MELK is essential for cervical cancer proliferation. A. Effect of MELK knockdown on cell growth. HeLa cells are stably transduced with short hairpin MELK(sh-MELK). Then use the CCK8 proliferation assay kit to detect the proliferation of HeLa cells under different treatments. * P <0.05, ** P <0.01, *** P <0.001 and **** P <0.0001 compared to control. B. Effect of MELK knockdown on cell growth. CaSki cells are stably transduced with short hairpin MELK (sh-MELK). Then use the CCK8 proliferation assay kit to detect the proliferation of CaSki cells under different treatments. * P <0.05, ** P <0.01, *** P <0.001 and **** P <0.0001 compared to control.

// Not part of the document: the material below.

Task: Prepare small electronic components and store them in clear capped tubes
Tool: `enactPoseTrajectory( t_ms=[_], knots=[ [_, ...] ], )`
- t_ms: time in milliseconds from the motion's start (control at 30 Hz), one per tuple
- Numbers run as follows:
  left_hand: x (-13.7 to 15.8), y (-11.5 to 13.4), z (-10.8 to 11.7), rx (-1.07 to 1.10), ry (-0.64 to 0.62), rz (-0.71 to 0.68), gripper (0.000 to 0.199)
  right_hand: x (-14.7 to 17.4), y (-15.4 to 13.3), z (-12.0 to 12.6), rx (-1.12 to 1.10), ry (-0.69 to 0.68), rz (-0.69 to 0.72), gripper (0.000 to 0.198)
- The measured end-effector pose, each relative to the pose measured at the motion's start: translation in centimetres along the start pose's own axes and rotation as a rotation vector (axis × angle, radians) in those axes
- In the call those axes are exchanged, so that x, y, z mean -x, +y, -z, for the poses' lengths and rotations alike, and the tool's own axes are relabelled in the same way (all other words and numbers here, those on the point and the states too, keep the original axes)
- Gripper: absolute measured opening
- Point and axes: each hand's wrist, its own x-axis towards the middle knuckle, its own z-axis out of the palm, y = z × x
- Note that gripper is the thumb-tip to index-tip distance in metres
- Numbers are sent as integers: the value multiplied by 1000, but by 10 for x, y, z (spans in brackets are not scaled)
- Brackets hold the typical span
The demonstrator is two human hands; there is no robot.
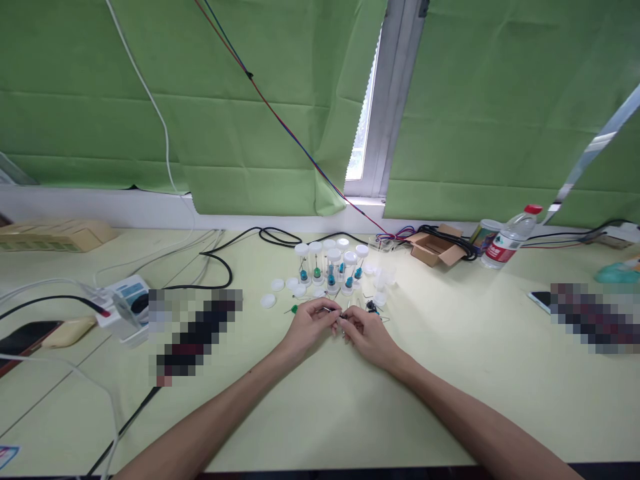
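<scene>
My left hand [311, 325] and my right hand [369, 335] meet over the table, fingertips pinched together. Between them is a small thin dark piece [342, 317], too small to name and partly hidden by my fingers. Just beyond stand several clear tubes [331, 273] with white lids; inside are blue or green plugs with thin stems. Loose white round caps [268, 301] lie left of the tubes. By my left fingers rests a small green piece [294, 309] with a thin pin. A small black part [371, 307] and bent metal bits lie beyond my right hand.
At the left are a white power strip [125, 300], cables and a phone [30, 337]. An open cardboard box [436, 247], a jar [485, 235] and a red-capped water bottle [511, 239] stand at the back right. Another phone [541, 300] lies far right, beside a blurred patch.
</scene>
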Motion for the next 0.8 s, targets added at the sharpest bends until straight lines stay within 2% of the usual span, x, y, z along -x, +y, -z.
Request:
enactPoseTrajectory(
  t_ms=[500,800],
  knots=[
    [0,2,-2,16,2,17,17,-1,-1,1,18,-6,10,39],
    [1,4,-2,13,40,9,16,0,1,-1,-12,19,-9,19]
  ],
)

C. MELK-knockdown HeLa cells were injected into nude mice, and the tumors were harvested. D. The volume of tumors was subsequently measured every 3 days (mean ± SD); * P <0.05, ** P <0.01, *** P <0.001 and **** P <0.0001 compared to the shNC group. E and F. Viability of (G) HeLa and (H) CaSki cells 24 hours posttreatment with MELK-8A. Cell viability in a dose-dependent manner 24 hours posttreatment. DMSO was used as a control; * P <0.05, ** P <0.01, *** P <0.001 and **** P <0.0001 compared to the DMSO group. G. Effect of MELK kinase activity on cell proliferation after 5μM MELK-8A inhibition. The cell viability of HeLa and CaSki cells treated with MELK-8A was measured every 24 hours for 72 hours using the CCK8 cell proliferation assay kit. * P <0.05, ** P <0.01, *** P <0.001 and **** P <0.0001 compared to the 0h group.